そしてその瞬間、何も無かったはずの場所からザンゾーが現れ蹴り飛ばされていた。
蹴り飛ばされたザンゾーはbarの壁に勢いよく背中からぶち当たりその場にへたり込む。
その際、ドンッと物凄い音がしてユミは肩を震わせた。その音は他でもなくザンゾーがbarの壁に打ち付けられた音だった。
音の様子からも相当な衝撃ではないだろうかと思う。しっかりと受け身が取れなければ間違いなく即死級の衝撃だっただろうと推測できる。
また、その一連の動きは、本当に一瞬の事で何が起きたのか瞬時には理解できない程だった。
「何でザンゾーが……?」
ユミは困惑した。
何故ならば、ザンゾーがbarに潜んでいることに気が付いていなかったためだ。タバコの臭いがしなかったのだ。

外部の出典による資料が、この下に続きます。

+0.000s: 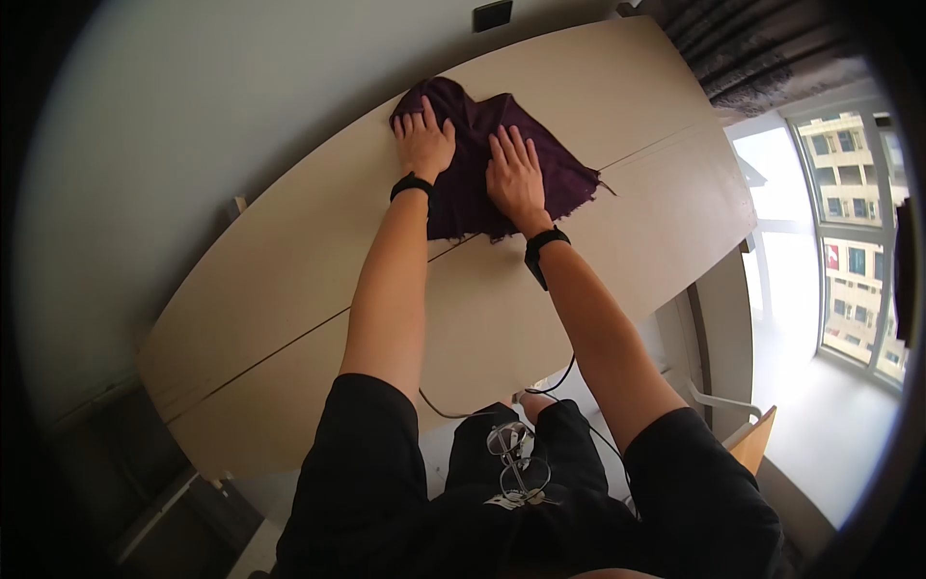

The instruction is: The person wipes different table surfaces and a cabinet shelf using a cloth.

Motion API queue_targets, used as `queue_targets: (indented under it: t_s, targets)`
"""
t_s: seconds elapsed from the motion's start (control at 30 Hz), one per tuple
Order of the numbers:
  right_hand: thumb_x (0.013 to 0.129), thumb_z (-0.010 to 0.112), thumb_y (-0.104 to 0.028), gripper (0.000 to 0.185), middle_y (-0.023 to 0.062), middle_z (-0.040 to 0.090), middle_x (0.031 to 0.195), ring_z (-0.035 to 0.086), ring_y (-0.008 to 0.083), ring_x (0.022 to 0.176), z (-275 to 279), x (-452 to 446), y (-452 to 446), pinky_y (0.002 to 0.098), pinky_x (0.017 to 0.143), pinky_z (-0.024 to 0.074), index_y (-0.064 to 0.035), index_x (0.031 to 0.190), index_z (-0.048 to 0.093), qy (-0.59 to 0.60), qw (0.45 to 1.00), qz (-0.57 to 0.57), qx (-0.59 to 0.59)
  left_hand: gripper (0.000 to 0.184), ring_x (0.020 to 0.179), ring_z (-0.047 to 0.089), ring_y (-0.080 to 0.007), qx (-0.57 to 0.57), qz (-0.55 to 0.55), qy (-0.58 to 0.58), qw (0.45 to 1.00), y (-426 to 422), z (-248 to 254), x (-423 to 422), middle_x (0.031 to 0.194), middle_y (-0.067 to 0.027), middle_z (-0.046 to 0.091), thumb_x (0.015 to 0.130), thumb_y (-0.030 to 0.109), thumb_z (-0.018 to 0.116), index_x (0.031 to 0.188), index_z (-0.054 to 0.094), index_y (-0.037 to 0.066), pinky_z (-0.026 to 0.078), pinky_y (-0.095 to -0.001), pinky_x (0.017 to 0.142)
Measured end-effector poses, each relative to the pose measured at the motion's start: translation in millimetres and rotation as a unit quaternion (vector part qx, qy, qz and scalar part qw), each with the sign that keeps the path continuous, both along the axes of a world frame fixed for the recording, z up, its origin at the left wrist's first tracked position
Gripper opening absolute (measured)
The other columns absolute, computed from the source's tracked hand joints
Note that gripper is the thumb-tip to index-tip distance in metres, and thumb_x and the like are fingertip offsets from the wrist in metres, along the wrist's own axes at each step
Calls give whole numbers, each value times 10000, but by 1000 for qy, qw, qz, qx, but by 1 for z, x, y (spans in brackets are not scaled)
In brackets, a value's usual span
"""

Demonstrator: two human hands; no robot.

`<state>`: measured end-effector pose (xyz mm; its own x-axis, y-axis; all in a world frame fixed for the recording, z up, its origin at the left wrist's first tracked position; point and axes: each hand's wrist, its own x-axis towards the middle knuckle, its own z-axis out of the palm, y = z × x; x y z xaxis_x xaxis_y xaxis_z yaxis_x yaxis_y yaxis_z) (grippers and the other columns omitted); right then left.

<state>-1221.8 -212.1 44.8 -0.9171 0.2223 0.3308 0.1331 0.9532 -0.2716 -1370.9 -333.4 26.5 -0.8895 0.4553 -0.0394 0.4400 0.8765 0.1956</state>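
Observation:
A dark purple cloth point(473, 183) with frayed edges lies on the pale table point(289, 270), partly rumpled at its far side. My left hand point(424, 143) rests on the cloth's left part, fingers spread. On the middle of the cloth, my right hand point(516, 179) lies flat with its fingers apart. Neither hand grasps anything. Each wrist wears a black band.
Beyond the table's far edge stands a pale wall point(212, 106). Patterned curtains point(762, 48) and a window point(849, 232) are at the right. A wooden chair part point(752, 442) shows at lower right. Black cables and a pair of glasses point(521, 463) hang near my body.

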Motion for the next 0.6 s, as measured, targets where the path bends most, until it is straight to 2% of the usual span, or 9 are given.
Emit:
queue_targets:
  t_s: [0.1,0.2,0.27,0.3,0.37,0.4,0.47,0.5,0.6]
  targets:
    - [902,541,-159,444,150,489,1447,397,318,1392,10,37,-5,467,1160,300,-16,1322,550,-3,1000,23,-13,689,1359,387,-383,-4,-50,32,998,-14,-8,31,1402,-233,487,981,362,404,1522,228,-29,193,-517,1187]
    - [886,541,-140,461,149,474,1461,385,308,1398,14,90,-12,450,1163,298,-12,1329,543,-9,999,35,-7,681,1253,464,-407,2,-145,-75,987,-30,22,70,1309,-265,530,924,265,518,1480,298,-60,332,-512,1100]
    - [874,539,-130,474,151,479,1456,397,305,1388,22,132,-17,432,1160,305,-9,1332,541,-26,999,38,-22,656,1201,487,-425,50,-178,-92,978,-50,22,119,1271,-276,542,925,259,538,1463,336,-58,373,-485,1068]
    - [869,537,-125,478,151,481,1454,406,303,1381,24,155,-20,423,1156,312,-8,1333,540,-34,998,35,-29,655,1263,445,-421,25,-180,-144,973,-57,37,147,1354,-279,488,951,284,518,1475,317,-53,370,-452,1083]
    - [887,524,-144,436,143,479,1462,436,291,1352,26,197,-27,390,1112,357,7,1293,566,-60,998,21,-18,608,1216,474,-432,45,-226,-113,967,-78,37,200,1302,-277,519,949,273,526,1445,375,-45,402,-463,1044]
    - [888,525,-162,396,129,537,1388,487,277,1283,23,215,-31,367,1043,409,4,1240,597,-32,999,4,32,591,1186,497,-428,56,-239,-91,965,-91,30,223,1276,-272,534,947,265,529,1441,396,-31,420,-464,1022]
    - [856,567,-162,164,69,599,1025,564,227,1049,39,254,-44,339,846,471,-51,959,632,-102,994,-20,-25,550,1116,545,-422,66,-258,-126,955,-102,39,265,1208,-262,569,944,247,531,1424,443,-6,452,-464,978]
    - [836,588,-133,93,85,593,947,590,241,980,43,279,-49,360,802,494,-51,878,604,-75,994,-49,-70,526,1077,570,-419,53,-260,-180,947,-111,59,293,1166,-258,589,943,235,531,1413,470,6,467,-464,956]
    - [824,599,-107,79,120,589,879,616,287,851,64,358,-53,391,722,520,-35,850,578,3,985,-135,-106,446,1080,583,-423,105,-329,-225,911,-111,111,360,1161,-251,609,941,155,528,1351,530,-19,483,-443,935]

いつもならタバコの臭いで、いるのかいないのかだけは分かるようになっていたのに。
つまり、ザンゾーは敢えてユミにも存在を知らせないようにしていたということになる。
「やぁやぁ。久しぶり。最近家に帰って来ないから、お姉ちゃんとパパは心配していたんだぁよ」
ザンゾーは何も答えずにザクロを睨んでいた。ザクロはゆっくりと、壁際でへたり込んだままのザンゾーに近づいていくのだった。